Mekane Selam (Amharic: መካነ ሰላም) is a town in central Ethiopia. Located in the South Wollo Zone of the Amhara Region, this town has a latitude and longitude of with an elevation of 2638 meters above sea level. It is the administrative center of Borena woreda. The city is bordered by Eastern Gojjam in the west, Kelala and Wogide in the south, Leganbo (Akesta) in the east and Sayint (Agibar) in the north.

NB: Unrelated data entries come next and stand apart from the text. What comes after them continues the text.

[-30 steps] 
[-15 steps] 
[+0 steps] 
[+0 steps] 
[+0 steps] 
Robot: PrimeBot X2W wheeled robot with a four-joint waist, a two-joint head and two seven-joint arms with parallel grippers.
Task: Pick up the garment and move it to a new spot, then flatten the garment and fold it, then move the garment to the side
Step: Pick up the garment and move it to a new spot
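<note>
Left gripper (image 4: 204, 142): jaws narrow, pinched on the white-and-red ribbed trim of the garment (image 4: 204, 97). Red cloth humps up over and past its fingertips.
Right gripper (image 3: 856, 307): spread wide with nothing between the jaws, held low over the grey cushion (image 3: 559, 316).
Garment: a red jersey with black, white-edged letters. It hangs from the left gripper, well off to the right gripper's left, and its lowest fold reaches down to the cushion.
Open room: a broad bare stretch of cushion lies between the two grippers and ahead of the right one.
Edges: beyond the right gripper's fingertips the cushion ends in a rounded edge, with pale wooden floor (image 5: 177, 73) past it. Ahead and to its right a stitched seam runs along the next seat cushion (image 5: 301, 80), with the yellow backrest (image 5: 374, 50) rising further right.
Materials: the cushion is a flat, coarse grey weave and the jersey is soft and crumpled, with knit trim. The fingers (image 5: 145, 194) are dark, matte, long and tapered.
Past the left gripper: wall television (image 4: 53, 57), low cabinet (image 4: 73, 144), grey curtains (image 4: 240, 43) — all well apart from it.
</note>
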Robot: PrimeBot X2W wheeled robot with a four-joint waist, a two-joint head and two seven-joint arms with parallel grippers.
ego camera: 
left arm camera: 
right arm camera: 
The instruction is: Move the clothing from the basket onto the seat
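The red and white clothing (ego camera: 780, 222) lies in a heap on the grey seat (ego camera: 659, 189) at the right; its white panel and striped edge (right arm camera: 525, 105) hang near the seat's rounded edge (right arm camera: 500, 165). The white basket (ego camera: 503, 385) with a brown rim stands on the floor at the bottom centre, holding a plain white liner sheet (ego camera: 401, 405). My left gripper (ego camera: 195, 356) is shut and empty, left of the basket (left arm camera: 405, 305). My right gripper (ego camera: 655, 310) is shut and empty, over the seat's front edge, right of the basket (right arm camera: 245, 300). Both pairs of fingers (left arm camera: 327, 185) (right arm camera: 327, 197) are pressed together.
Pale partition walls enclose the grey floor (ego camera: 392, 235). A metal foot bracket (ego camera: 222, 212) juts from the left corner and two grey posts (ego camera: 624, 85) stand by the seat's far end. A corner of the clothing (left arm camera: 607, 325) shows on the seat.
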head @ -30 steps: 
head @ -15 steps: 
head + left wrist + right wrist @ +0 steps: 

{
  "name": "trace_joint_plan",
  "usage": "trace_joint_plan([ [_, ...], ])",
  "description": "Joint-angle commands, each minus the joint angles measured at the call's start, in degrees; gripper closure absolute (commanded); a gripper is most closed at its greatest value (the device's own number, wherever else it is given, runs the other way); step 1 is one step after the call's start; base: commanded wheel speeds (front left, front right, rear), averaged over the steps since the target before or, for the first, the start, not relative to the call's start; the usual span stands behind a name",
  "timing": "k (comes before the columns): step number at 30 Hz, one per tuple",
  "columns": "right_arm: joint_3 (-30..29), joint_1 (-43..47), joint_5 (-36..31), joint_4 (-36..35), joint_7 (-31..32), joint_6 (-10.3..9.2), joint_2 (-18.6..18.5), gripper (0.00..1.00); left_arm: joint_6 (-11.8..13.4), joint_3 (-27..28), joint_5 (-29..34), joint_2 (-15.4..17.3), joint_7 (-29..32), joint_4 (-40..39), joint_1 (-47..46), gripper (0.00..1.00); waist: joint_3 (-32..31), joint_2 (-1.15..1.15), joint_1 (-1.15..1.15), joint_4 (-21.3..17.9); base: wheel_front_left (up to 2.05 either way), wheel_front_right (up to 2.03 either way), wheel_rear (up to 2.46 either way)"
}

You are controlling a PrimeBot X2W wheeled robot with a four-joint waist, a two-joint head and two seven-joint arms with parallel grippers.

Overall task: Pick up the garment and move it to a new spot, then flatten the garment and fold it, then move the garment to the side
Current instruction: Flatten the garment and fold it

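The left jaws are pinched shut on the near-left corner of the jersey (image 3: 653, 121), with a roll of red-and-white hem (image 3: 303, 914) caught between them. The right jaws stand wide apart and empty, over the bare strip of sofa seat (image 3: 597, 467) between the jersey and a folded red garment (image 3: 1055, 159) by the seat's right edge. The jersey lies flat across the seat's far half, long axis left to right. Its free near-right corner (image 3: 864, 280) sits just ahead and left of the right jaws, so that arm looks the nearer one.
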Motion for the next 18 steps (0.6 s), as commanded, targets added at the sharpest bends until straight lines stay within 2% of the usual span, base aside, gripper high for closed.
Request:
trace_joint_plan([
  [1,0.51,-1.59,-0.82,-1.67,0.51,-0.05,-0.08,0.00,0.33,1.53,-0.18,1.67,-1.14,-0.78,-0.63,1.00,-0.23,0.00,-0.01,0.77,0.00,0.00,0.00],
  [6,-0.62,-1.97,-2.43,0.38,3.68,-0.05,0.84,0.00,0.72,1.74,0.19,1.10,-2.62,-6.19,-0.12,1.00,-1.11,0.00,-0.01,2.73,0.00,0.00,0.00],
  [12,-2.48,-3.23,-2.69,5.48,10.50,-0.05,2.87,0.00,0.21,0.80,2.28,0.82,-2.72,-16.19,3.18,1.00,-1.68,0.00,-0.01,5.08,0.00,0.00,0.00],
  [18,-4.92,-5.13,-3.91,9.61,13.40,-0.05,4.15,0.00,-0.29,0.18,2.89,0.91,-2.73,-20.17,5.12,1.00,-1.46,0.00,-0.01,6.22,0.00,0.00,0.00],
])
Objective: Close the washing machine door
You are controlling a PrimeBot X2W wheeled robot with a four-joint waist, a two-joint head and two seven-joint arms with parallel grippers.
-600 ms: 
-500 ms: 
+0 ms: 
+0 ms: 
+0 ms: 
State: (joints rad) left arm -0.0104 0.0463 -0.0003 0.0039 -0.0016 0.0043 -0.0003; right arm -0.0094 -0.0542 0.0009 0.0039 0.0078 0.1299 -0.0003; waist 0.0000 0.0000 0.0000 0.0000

Mekane Selam hosts an airport ( IATA code MKS) with an unpaved runway, the former destination of scheduled flights by Ethiopian Airlines. The airport has not been operational for the last 20 and above years. It is also reportedly the western most community accessible by car in Wollo. The nearby geology is characterized by an outcropping of basaltic rocks that have been reused in local buildings.

== History ==
The Swedish geologist Erik Nilsson visited Mekane Selam (which he called Agibar) during the first half of 1933, where he spent some time with the province's governor, Dejazmach Workneh.

Mekane Selam was the site where 8,000 Italian soldiers surrendered in May 1941. These were the remnants of 51 battalions which had managed to escape from Gojjam ahead of Gideon Force and were trapped in the town when Wilfred Thesiger completed a 50-mile march in 24 hours with his men and seized the ridge connecting two hills the Italians had intended to use for their retreat.

== Demographics ==
Based on 2005 figures from the Central Statistical Agency, Mekane Selam has an estimated total population of 8,481 of whom 4,119 were males and 4,362 were females. The 1994 census reported this town had a total population of 4,901 of whom 2,167 were males and 2,734 were females.